It's just so easy to get hurt in this business. It's sort of our responsibility to make you look at the realities of this work, though it might feel like a mild flaming. We're just lookin out for ya.


----------



## Sizzle-Chest (Nov 29, 2005)

i dont think this is an ego thing, or flaming the newby for asking a question thing. if a nurse went to a surgeon's forum and said, "Well, I've seen brain surgery done many times, and I take care of people post-opp, so what kind of insturments can I buy so that I can do some of this surgery stuff myself? I want to make more money." That would be rediculous because it could possibly result in people getting hurt. Furthermore, surgeons, like certified arborists have serious training and practice before cutting people up so that they do it right and do it safely. Withholding advice is a matter of his and other people's safety and it would be irresponsible to give him the impression that it would be okay to do serious removals without proper training. However, I don't think I should have been so flip earlier with my remark without first explaining what I just said.


----------



## KentuckySawyer (Nov 29, 2005)




----------



## xander9727 (Nov 29, 2005)

Dogdad,
You never answered my question...........I'm beginning to feel like I don't matter.


----------



## GlennG (Nov 29, 2005)

Dogdad,
No one wants you to get hurt or die, thats what this is all about. If you had said I want to learn to climb thats one thing but to go into this tree climbing thing because you got a high bid or... you think there is some money to be made then you may want to rethink things a sec. Your not going to learn the skills you need to do this one job overnight. It takes a while to learn this stuff and it takes a level head to know your limitations. And as time goes by your limitations will become fewer and fewer but remember only fools rush in. Don`t let making money or saving money cloud your judgment. No one wants to see you hurt or worse....

If you want to learn to climb this is the place but learning and earning should never be in the same sentence...or paragrapgh...or even in the same thread for that matter.

Glenn


----------



## xander9727 (Nov 29, 2005)

I hear it's harder to spend money on a ventilator..............


----------



## Chronic1 (Nov 30, 2005)

Ummm, I feel more terror driving down interstate 25. Getting out of bed can be deadly.

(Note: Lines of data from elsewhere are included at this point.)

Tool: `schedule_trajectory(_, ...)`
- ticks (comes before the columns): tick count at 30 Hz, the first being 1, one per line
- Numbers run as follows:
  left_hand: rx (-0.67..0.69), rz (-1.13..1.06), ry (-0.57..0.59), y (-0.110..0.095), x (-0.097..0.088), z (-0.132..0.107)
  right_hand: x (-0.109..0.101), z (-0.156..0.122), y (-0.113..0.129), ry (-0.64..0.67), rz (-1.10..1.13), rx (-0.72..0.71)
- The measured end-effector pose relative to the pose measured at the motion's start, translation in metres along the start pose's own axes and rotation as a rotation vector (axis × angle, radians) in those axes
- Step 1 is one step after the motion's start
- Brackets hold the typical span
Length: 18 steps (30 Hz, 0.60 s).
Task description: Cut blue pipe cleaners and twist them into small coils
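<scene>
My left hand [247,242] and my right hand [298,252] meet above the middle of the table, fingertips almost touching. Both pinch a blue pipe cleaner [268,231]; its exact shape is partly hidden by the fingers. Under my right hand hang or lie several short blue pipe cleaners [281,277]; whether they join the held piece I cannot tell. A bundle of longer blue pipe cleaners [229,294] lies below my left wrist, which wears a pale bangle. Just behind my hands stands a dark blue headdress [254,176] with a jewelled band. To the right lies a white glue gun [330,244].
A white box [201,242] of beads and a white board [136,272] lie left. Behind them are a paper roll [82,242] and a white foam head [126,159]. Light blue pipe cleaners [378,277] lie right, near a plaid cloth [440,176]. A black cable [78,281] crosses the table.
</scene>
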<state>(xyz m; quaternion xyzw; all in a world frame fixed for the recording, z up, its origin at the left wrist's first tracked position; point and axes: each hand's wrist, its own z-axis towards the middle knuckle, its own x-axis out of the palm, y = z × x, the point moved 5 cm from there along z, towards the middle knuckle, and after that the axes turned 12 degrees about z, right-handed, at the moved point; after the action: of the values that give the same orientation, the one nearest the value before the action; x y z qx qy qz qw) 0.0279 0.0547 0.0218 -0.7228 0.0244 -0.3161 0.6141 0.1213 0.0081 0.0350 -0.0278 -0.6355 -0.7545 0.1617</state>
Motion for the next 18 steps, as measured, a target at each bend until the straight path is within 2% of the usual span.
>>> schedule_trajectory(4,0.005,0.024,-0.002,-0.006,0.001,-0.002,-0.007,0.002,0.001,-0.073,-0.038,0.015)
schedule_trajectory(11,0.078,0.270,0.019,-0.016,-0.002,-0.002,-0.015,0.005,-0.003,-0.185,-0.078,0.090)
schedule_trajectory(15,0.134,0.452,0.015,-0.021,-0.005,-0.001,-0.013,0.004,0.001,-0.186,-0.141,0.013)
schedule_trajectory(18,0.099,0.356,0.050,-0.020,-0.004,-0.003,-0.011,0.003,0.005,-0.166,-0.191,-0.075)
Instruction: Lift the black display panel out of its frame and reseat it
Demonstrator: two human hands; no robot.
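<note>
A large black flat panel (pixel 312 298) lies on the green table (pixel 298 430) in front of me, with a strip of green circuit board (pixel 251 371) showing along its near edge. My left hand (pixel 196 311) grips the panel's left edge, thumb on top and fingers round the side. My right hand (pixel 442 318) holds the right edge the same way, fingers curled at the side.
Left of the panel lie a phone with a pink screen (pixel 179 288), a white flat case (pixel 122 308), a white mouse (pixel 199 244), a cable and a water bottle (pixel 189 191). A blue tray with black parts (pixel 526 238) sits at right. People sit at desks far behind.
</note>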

Expert kayakers drown in class 2 waters. What does all this foolishness mean ? What is the sound of one hand clapping ?


----------



## Chronic1 (Nov 30, 2005)

It's hard to hear them over the scream.


----------



## fmueller (Nov 30, 2005)

Dogdad, this is actually pretty tame compared to what you would have heard about a year ago on this site. I can hear the squirrel now.


----------



## kennertree (Nov 30, 2005)

Dogdad, a few here have been kinda rough on ya but I'm sure it has good intentions. To be honest, any gear will work as long as it is safe. Some gear is better than others but gear is gear. Before doing any kind of tree work the first peice of gear anybody needs is the knowledge. Knowing the characteristics of the different speices of wood, knowing how to make cuts, knowing how to use all types of tree equipment, and knowing safety should come first. After that, any kind of gear is good as long as its safe and gets the job done.


----------



## Tree Frog (Nov 30, 2005)

Wow, what a grilling. Dogdad don't be discuraged at what is going on here. You asked a simple question and are getting the simplest answers. If you read between the lines you will actually find answers. Get the tree climbers companion first. Read it and see if you want to continue or spend the money. Next investigate the different internet retailers such as Sherrils, wesspur, baileys, etc... Get there catalogs and cross reference with the guide and call them to find out what equipment that sells the best and there recommendation.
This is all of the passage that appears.